Backers of Kyoto -- such as the EU, Canada and Japan -- want to signal they are committed to agreeing on an extension of Kyoto's curbs on greenhouse gases blamed for global warming well before a first phase runs out in 2012.
But they are reluctant to promise any dates for completing negotiations. Businesses also want early clarification to guide long-term investments, for instance in solar or wind power.
PHOTO: AFP
"We think it will take several years," a senior Canadian official said of the process to renew Kyoto, which obliges about 40 industrial nation to cut emissions of greenhouse gases by 5.2 percent below 1990 levels by 2008-2012.
"The real target is to have a new phase in place by Jan. 1, 2013," said the official, who could not be named because of the current Canadian election campaign.
Kyoto is a first step toward reining in heat-trapping gases from burning fossil fuels in factories, power plants and autos blamed for warming the planet.
Canada hopes the Nov. 28 to Dec. 9 meeting will launch twin sets of talks -- one between Kyoto backers and a wider set to see how far outsiders such as the US and developing countries might join a UN-led fight against warming.
Environmentalists say agreement on a successor to Kyoto by 2008 is essential, partly to reassure investors in fledgling markets for trading carbon dioxide, the main greenhouse gas, that their commodity will continue to have a price.
"Many of us are extremely worried by the position of the EU," said Tony Juniper of Friends of the Earth, who accused the EU of failing to do enough to push for a deadline. "The end date for talks should be set for 2008."
"We're negotiating," Sarah Hendry, head of the British delegation which holds the EU's rotating presidency, said when asked if the EU was pushing for a deadline.
She said the Montreal meeting had either to set an end date for the Kyoto talks or send a strong signal of intent to investors that Kyoto would be extended beyond 2012. One EU delegate said the EU seemed reluctant to commit to an early deadline partly because US President George W. Bush, who opposes Kyoto, will step down in 2009.
A new president might be more willing to join UN schemes to rein in global warming. Bush pulled the US out of Kyoto in 2001, saying it wrongly excluded developing nations and would cost US jobs.
Environmentalists also accused Japan of trying too hard to force developing countries to promise to brake their emissions as part of a final package. The talks are obliged to end with a push for new targets because the text of the protocol says that member states "shall initiate consideration of [new] commitments at least seven years before the end of the first commitment period." That means this year.
Signed by 34 governments, the protocol requires countries to cut gases that cause global warming. The protocol became fully operational last Wednesday after the UN Climate Change Conference adopted final rules by consensus.
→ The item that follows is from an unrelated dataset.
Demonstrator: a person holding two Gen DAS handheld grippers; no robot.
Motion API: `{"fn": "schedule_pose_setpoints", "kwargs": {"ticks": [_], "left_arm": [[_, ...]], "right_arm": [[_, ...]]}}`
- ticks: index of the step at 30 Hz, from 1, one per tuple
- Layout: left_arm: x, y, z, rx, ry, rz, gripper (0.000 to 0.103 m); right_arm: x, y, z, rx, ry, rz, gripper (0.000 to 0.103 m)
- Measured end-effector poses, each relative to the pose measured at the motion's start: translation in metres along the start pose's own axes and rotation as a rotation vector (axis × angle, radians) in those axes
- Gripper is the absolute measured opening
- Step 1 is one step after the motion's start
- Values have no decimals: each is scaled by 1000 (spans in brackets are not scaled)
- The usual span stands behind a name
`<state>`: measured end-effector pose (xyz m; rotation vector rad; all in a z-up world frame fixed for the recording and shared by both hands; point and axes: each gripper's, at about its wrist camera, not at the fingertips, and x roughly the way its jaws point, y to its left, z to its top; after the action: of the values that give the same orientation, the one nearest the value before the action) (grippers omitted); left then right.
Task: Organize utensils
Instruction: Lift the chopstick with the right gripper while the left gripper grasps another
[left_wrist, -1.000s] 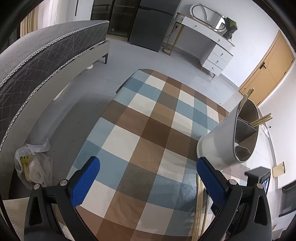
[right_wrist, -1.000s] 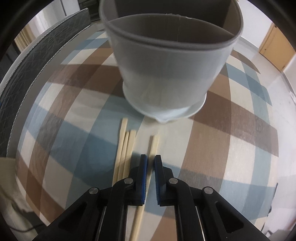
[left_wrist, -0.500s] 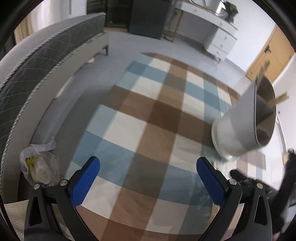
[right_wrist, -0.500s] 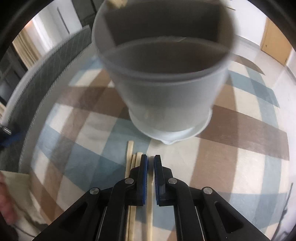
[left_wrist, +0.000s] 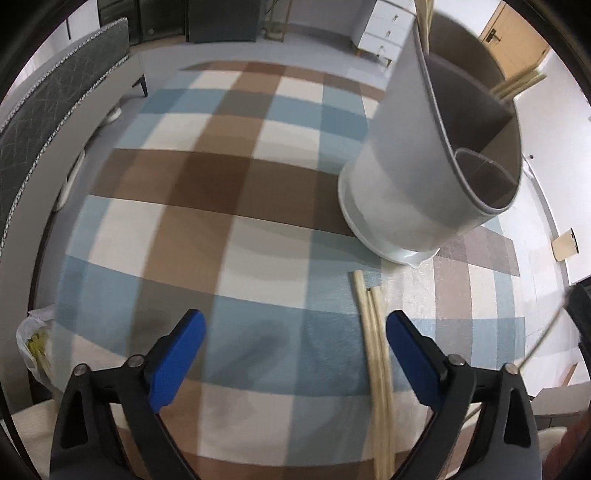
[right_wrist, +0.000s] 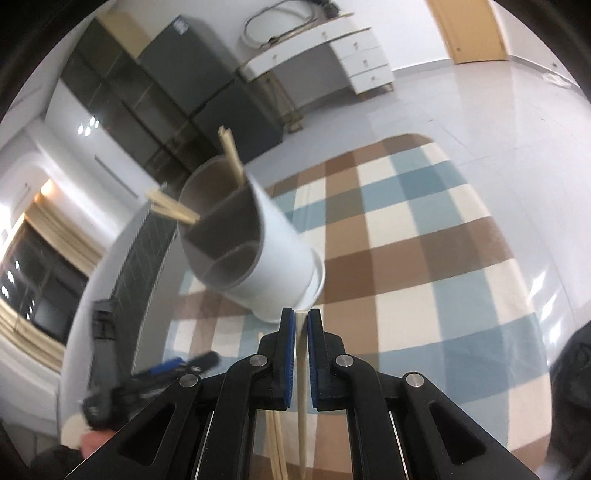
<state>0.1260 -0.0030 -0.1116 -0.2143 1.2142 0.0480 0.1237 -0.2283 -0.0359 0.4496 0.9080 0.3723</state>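
Lifted off the rug: right gripper (right_wrist: 301, 334) clamped on one chopstick (right_wrist: 302, 406) | left gripper (left_wrist: 295, 354) closing, empty, over loose chopsticks (left_wrist: 375, 350) | step: carry | next: tip into holder (right_wrist: 251, 240), frame centre-left

I see a tabletop cloth (left_wrist: 229, 206) checked in brown, pale blue and cream. The utensil holder (left_wrist: 413, 177) is light grey outside, darker grey-brown inside. The chopsticks (left_wrist: 376, 343) are pale yellow wood. My tongs (right_wrist: 301, 328) are black with blue pads (left_wrist: 177, 354).
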Motion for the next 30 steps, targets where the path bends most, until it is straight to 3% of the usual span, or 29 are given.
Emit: {"fn": "schedule_pose_setpoints", "kwargs": {"ticks": [4,11,12,13,19,24,26,30], "left_arm": [[15,-13,1,4,25,39,81],[24,-22,4,-7,25,71,76],[27,-23,6,-5,33,78,73],[30,-24,7,-4,45,86,64],[33,-28,9,1,24,122,48],[34,-30,8,18,20,165,23],[33,-31,7,23,20,162,6],[30,-29,5,15,23,166,2]], "right_arm": [[-6,0,2,17,-28,14,6],[-15,-2,5,41,-44,59,6],[-15,-2,5,40,-45,63,6],[-16,-2,6,42,-44,66,6],[-19,0,6,33,-55,70,6],[-20,0,7,33,-57,73,6],[-20,1,6,30,-59,71,6],[-21,-1,6,29,-61,60,6]]}}
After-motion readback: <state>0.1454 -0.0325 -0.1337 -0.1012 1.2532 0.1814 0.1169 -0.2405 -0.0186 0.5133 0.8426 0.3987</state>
EU ministers hope to pursue follow-up arrangements with signatory countries while also opening up sensitive talks with governments that rejected Kyoto, including major polluters such as the US.
The US, which emits 25 percent of the world's so-called greenhouse gases, made clear last week that it opposed any talk of extending Kyoto-style limits on their emission. Environmental activists criticized the EU approach, saying European states should not allow Washington to set the agenda.
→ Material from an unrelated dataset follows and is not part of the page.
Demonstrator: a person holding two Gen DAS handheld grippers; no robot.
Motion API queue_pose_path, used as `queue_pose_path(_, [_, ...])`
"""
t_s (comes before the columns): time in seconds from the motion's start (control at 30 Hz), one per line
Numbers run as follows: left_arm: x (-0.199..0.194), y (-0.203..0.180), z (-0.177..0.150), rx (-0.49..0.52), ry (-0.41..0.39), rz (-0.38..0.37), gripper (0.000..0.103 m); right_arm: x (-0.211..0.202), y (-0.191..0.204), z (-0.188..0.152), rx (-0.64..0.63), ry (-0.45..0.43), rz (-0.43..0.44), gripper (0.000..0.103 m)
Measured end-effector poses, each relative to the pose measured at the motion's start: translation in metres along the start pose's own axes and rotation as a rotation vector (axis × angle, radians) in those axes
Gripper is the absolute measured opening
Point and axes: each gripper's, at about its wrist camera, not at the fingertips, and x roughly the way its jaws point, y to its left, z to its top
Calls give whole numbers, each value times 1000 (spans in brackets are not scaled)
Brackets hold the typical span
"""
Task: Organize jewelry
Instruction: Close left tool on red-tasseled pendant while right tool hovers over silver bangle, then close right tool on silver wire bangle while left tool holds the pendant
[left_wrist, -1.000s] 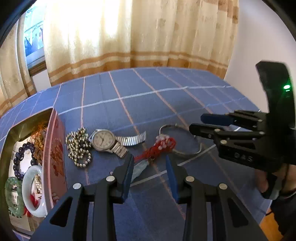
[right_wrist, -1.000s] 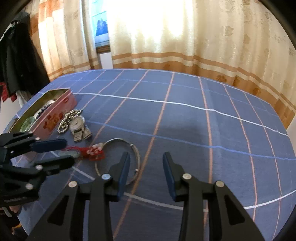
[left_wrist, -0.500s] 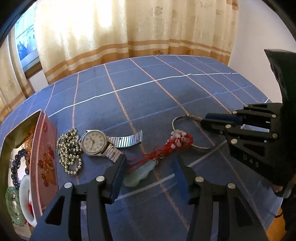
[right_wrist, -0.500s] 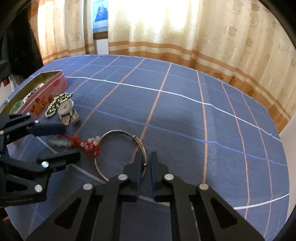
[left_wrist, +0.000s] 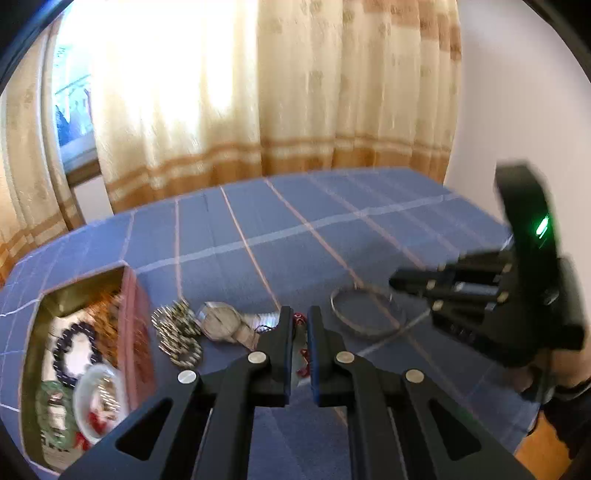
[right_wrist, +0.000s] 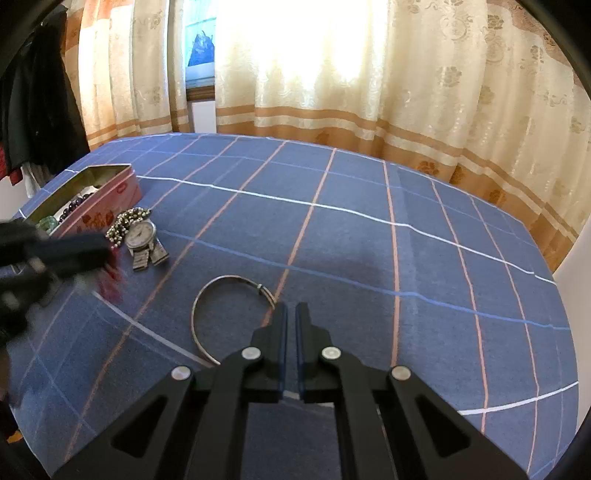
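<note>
The left gripper (left_wrist: 298, 318) has just been closing and now pinches the red cord (left_wrist: 303, 356) of a pendant necklace, whose strands hang between its pads; the view is blurred. The right gripper (right_wrist: 291, 314) is pressed together at the rim of the thin silver wire bangle (right_wrist: 207, 299), a flat-lying hoop on the blue checked cloth (right_wrist: 369, 236). Whether it holds the wire cannot be told. A metal-strapped wristwatch (right_wrist: 142, 236) lies face up beside a heap of silver ball chain (right_wrist: 127, 219), next to the open pink tin (right_wrist: 122, 192) with beaded bracelets inside.
</note>
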Motion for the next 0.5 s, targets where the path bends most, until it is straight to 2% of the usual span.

The EU "appears to be working on the basis of a major strategic mistake" by moving to accommodate the US government, Jupiter said. The EU needed to be "taking the lead," he added.
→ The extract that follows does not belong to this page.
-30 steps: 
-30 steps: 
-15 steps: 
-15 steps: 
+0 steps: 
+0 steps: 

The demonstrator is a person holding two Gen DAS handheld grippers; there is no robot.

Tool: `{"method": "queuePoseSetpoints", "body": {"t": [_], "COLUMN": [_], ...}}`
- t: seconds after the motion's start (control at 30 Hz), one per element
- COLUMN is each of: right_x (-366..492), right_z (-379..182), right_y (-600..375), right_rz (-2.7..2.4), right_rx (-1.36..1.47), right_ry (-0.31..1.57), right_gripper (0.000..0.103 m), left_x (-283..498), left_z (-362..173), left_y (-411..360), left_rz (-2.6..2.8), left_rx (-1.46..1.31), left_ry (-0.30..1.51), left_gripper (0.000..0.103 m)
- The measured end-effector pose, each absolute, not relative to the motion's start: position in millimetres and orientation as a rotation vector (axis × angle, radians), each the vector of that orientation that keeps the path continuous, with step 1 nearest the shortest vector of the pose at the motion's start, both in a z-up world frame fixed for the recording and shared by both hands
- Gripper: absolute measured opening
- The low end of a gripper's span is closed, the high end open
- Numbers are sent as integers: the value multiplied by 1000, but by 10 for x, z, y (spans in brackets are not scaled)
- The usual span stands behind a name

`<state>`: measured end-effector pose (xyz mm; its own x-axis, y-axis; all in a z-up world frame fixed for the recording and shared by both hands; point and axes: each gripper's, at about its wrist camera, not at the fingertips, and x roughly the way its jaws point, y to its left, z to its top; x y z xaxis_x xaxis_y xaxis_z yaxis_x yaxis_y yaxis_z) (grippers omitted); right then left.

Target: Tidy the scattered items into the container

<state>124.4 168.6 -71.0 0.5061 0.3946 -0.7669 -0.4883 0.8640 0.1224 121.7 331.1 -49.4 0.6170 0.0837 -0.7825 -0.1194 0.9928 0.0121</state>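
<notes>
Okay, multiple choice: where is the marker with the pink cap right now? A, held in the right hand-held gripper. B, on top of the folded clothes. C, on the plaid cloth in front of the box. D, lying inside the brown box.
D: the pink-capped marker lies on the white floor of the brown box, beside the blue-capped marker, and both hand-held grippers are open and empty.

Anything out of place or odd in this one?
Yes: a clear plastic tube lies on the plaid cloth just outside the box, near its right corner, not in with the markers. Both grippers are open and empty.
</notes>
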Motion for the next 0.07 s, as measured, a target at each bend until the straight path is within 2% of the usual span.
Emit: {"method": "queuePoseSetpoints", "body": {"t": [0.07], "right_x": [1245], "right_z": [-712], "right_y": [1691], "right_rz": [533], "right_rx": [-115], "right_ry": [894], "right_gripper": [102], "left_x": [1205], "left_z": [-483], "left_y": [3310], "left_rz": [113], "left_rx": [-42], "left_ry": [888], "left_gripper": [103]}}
US environmental groups that have been opposed to the Bush administration's stance presented the US consulate here on Saturday with 600,000 signatures on a petition seeking action on global warming, organizers said.
So-called greenhouse gases, notably carbon dioxide, which is generated by burning of fossil fuels like gas, oil and coal, enlarge an atmospheric layer that blocks radiant heat from escaping Earth into space.